The Transcanyon Water Distribution Pipeline (also known as the Transcanyon Waterline; TCWL), is a 12.5-mile (20 km) water pipeline in Grand Canyon National Park, Arizona. Water is sent from the Roaring Springs pumphouse on the North Rim of the Grand Canyon, across the Colorado River at Silver Bridge and then to Havasupai Gardens on the South Rim.

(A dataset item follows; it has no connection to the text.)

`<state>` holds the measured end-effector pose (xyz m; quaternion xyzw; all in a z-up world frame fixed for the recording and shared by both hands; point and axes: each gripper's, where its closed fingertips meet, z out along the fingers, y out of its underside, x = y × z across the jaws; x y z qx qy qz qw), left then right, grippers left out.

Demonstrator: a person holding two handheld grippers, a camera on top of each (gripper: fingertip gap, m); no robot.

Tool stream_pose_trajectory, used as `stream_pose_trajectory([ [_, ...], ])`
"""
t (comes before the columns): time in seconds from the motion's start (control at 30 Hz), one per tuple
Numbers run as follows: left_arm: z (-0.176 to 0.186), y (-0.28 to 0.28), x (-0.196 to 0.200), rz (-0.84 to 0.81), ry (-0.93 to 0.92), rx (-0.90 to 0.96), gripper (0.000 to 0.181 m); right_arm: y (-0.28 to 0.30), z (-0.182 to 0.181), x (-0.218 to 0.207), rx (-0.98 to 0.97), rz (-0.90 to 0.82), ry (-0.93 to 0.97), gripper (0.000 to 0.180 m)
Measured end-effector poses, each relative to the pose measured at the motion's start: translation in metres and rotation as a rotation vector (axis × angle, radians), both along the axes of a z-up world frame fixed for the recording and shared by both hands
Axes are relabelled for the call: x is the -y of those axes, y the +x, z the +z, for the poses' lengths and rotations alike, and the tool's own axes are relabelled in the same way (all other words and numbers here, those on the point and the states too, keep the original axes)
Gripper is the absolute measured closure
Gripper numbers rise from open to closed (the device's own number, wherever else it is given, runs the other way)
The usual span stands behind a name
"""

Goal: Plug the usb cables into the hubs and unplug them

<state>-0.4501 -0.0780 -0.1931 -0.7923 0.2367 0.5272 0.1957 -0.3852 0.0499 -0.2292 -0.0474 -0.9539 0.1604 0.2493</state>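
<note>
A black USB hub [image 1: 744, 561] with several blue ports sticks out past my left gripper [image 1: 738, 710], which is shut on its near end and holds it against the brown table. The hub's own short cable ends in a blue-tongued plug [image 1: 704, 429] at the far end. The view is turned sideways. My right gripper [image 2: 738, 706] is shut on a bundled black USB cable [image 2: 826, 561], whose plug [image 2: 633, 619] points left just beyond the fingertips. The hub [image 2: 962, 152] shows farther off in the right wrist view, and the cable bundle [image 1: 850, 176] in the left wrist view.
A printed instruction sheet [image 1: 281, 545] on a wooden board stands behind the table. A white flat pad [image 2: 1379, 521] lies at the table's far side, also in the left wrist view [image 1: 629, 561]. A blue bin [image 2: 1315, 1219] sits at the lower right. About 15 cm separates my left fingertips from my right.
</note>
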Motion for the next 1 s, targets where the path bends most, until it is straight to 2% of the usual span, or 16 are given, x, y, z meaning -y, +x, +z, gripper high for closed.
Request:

Construction began in 1965 and was completed in 1970. It is the only pipeline to the South Rim and provides water and fire suppression for hundreds of buildings and millions of visitors to the South Rim and inner canyon, and around 2,500 residents of Grand Canyon Village.

The Transcanyon Waterline has failed many times in history. Due to its age and exposure, the pipeline is subjected to frequent damaging. Repairs are usually expensive due to the pipeline's position deep within the canyon, requiring helicopters to access.

In 2023, the Transcanyon Waterline entered a $208 million project to replace the decrepit pipeline.

On 29 August 2026, the pipeline suffered extensive damaging from the 2026 Grand Canyon flood, with 40% of the pipeline being damaged or destroyed, leaving it nonoperational. The damage caused National Park Services to issue Stage 4 water restrictions on 31 August, only permitting dry camping, prohibiting all fires on campgrounds in the South Rim, cancelling overnight stays at park hotels and lodges, and advising residents to strictly conserve water resources for hygiene and sanitation. Repair efforts were threatened by forecasted stormy weather.